Thierry Goor, entrepreneur belge septuagénaire, est le fils de Cécile Goor, femme politique proche de Paul Vanden Boeynants (VDB), membre du PSC tendance CEPIC (qui fut dans les années 80, l'aile d'extrême-droite de l'ancêtre de l'actuel parti des Engagés)
Après plusieurs années dans la communication, notamment pour le Casino de la Ville de Bruxelles, cet entrepreneur, qui se dit parti de rien, cofonde en 2006, avec son associé Pascal Lambert, la société Polygone. Après une ascension rapide et une entrée fracassante en Bourse, à Bruxelles et à Paris en 2010, Polygone se retrouve rapidement dans l'oeil du cyclone. Un transfert des activités (et surtout des actifs) de Polygone vers une nouvelle structure éphémère, appelée The Manifest sera acté en janvier 2012 et en octobre de la même année, la faillite de Polygone est prononcée. La société The Manifest elle-même ne tardera pas à être mise elle-même en liquidation, après répartition des bénéfices aux actionnaires.

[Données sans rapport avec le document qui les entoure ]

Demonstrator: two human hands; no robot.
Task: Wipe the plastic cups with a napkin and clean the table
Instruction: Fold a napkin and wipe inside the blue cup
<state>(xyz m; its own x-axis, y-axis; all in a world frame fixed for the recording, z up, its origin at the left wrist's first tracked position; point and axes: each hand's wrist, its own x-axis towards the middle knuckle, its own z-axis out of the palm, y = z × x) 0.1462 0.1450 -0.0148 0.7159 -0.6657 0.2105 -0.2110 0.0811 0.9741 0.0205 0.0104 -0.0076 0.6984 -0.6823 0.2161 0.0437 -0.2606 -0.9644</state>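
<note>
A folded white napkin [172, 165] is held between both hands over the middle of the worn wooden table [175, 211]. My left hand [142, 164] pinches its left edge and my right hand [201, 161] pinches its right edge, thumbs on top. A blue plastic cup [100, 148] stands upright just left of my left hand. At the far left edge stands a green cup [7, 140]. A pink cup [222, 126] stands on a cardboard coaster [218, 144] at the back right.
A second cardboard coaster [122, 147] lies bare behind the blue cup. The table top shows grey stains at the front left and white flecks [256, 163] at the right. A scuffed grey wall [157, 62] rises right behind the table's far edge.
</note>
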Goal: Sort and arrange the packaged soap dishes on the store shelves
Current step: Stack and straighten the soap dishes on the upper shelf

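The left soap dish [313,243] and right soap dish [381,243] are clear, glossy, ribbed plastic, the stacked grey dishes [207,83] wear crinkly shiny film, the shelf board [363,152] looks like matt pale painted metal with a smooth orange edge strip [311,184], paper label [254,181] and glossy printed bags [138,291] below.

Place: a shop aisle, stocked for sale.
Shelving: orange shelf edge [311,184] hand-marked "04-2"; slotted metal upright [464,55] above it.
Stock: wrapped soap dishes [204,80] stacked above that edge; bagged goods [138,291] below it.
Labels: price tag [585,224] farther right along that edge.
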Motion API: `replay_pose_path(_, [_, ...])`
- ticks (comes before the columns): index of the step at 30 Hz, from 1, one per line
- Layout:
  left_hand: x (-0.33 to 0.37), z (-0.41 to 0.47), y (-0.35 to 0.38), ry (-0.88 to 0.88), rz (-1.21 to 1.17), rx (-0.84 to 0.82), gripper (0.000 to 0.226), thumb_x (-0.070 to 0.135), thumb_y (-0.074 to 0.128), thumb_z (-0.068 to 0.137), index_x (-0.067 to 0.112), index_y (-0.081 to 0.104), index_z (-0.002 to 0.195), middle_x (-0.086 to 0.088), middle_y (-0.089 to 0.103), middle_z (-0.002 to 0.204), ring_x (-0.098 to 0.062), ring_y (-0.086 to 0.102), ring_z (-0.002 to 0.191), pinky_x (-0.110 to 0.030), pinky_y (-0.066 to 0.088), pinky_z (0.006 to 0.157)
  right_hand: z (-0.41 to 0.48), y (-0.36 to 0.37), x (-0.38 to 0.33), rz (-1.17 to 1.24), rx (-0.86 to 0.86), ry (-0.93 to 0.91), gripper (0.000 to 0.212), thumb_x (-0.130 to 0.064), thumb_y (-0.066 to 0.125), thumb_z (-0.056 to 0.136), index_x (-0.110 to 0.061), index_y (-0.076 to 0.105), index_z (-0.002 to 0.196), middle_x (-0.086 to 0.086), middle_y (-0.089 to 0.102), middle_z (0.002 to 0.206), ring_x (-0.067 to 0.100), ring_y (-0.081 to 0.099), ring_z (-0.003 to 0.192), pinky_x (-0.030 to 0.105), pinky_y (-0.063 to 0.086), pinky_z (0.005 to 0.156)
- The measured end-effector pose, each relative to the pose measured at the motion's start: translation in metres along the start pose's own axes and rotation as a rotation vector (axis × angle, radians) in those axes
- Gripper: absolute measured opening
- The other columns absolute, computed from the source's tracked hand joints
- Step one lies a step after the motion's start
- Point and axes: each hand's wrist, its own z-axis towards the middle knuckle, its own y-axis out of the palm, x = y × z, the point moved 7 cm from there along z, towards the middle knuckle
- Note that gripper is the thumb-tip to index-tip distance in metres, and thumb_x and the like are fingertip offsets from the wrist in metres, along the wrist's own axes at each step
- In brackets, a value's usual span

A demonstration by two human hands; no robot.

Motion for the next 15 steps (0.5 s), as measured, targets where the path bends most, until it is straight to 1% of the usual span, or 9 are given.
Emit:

Thierry Goor se tourne alors vers la création de Food markets et fonde la S.A. Choux de Bruxelles avec Pascal van Hamme
Issus l'un et l'autre d'un milieu aisé et pouvant compter sur un carnet d'adresses bien rempli, ils investissent rapidement des lieux emblématiques et/ou de prestige de la capitale et de Knokke-le-Zoute, ville de la côte belge fréquentée par de nombreux hommes d'affaires que, par son entourage familial, Thierry Goor connaît bien. Il fondera d'ailleurs la Gazette du Zoute pour ce qu'il considère comme sa ville d'adoption, longtemps dirigée par Léopold Lippens, frère de Maurice Lippens, coprésident du groupe Fortis et propriétaire de nombreux lotissements, ainsi que golf, du club de tennis et du Zwin.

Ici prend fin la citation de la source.